02 - For tofu: Toss cubes with olive oil, salt, and pepper. Bake at 400°F for 20 minutes, turning halfway, until golden and crispy. For chicken: Season slices with salt and pepper, then sauté in a skillet with olive oil over medium heat for 6-8 minutes until cooked through.

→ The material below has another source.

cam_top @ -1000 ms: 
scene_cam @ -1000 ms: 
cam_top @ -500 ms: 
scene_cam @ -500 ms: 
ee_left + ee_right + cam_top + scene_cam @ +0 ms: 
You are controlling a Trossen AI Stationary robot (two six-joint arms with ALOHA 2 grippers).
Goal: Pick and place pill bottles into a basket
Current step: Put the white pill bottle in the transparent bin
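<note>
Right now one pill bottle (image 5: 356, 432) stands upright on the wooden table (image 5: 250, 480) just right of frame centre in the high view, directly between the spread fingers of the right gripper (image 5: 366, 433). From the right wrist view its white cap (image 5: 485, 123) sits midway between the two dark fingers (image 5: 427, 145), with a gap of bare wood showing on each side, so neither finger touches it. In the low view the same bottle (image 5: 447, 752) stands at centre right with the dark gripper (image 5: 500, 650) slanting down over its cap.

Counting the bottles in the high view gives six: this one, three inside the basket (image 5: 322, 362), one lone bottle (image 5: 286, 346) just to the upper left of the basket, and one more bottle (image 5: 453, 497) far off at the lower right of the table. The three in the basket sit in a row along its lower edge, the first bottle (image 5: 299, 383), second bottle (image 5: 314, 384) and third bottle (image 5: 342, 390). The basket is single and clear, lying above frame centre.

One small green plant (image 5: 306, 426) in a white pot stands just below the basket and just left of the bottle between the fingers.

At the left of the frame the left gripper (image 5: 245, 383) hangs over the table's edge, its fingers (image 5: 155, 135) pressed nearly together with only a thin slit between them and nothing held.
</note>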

03 - While grains and protein cook, halve cherry tomatoes, shred carrots, steam broccoli until tender-crisp, slice avocado and radishes. Have all vegetables ready for assembly.
04 - Combine tahini, lemon juice, olive oil, maple syrup or honey, water, minced garlic, salt, and pepper in a small bowl. Whisk vigorously until completely smooth and creamy. Add more water if needed for desired consistency.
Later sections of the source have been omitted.